Dans son jugement, le juge Gagnon a résumé d'emblée les principes clés quant à la communication avec les membres durant l'instance d'une action collective. Il a souligné, entre autres, que le droit d'exclusion constitue une caractéristique essentielle de ce type de recours, et donc, qu'une partie en défense dispose du droit de s'adresser aux membres, même durant la période d'exclusion. Il a cependant précisé que ce droit n'est pas absolu. En effet, un demandeur peut faire la preuve que les propos et agissements d'une partie en défense envers les membres constituent de l'intimidation, des menaces, de la désinformation ou de fausses représentations.
Le juge Gagnon s'est ensuite livré à une analyse détaillée des comportements des défenderesses, notamment en ce qui concerne leur liberté d'expression. En effet, bien que la preuve révélait que certaines défenderesses avaient déployé une campagne militante, aucun des membres visés n'a témoigné à l'effet qu'il aurait subi des comportements menaçants, intimidants ou trompeurs. Le juge Gagnon a en outre conclu que la mention qu' « [...] un pourcentage important de ces frais sera perçu par les avocats qui ont entrepris le recours, pour leur propre bénéfice », dans une lettre type adressée aux membres, ne dépassait pas les bornes. Il a finalement précisé que le nombre important d'exclusions ne pouvait justifier à lui seul l'annulation des formulaires.
La décision de la Cour d'appel
Les avocats du groupe ont porté le jugement de la Cour supérieure en appel.
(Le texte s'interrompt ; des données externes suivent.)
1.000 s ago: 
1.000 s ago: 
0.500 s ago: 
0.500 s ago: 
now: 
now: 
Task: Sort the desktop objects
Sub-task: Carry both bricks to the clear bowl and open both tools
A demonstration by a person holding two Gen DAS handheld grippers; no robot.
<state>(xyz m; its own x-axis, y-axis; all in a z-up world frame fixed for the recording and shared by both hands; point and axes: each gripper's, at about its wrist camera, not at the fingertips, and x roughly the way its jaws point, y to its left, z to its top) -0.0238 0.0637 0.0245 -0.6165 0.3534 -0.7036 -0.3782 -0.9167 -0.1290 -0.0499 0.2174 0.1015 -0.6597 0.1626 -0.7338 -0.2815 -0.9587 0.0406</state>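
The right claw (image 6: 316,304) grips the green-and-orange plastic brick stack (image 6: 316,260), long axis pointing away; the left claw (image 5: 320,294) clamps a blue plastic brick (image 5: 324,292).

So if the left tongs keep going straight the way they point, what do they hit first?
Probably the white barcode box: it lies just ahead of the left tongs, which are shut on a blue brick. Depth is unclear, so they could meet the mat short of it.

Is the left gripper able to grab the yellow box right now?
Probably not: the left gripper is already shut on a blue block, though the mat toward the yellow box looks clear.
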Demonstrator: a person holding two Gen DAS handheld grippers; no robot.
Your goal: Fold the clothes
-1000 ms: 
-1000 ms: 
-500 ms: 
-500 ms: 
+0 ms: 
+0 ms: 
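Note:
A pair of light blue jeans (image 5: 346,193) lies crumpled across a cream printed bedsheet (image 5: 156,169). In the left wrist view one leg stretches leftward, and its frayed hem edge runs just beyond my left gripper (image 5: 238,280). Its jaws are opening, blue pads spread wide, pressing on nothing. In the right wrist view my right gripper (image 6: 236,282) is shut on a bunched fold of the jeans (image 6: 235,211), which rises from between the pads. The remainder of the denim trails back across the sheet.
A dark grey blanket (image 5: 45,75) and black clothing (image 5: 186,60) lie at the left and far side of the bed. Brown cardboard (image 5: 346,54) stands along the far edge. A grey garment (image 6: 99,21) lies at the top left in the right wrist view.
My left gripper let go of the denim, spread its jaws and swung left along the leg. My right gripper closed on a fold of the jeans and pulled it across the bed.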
Afin de conclure au rejet de l'appel, la Cour d'appel a entre autres analysé le caractère des communications litigieuses.
La Cour d'appel a d'abord constaté l'absence de disposition législative expresse et le peu de jurisprudence québécoise concernant la question des communications entre les parties. Elle a tout de même fait mention du principe acquis selon lequel les défenderesses ne peuvent s'adresser directement aux membres de l'action collective une fois la période d'exclusion terminée et la composition du groupe arrêtée. Elle a ajouté qu'à l'opposé, avant la fin du processus d'exclusion, une plus grande liberté est reconnue.
Ensuite, afin d'évaluer le caractère des communications pendant la période d'exclusion, la Cour d'appel s'est basée sur l'approche préconisée par les tribunaux ontariens. Il s'agit en fait de vérifier l'équilibre fragile entre la liberté d'expression des parties en défense à une action collective et les principes inhérents au régime de l'action collective. De cette manière, les tribunaux pourront sanctionner toute démarche considérée comme de la désinformation, des menaces, quelconque forme de coercition ou compromettant d'une autre manière l'intégrité du processus d'exclusion. La Cour d'appel a souligné que l'objectif en ces matières est de permettre aux membres potentiels de prendre une décision libre et éclairée quant à leur participation à l'action collective.
Après analyse, la Cour d'appel a jugé qu'il n'est pas opportun d'intervenir même si le comportement des défenderesses se situait « à la frontière de qui est acceptable ».
La Cour d'appel n'a toutefois pas manqué de rappeler que dans certaines circonstances, le fait qu'une partie en défense profite de la transmission de l'avis pour informer des membres potentiels de sa perception de l'action collective et les encourager à s'exclure pourrait ternir le mécanisme d'exclusion.
Conclusion
Finalement, le jugement rendu dans l'affaire Bernard c. Collège Charles-Lemoyne de Longueuil inc. a confirmé un principe fondamental, soit le droit pour les parties en défense, à certaines conditions, de communiquer avec les membres potentiels pendant la période d'exclusion. Cependant, ces communications ne doivent en aucun temps constituer de l'intimidation, des menaces ou encore de fausses déclarations. Mais où tracer la ligne? Il sera intéressant de suivre l'évolution de la jurisprudence à ce sujet afin de constater comment les tribunaux appliqueront le cadre proposé par la Cour d'appel dans de futures situations similaires.
Footnotes
1. Bernard c. Collège Charles-Lemoyne de Longueuil inc., 2023 QCCA 854.
2. Bernard c. Collège Charles-Lemoyne de Longueuil, 2022 QCCS 555.
The content of this article is intended to provide a general guide to the subject matter. Specialist advice should be sought about your specific circumstances.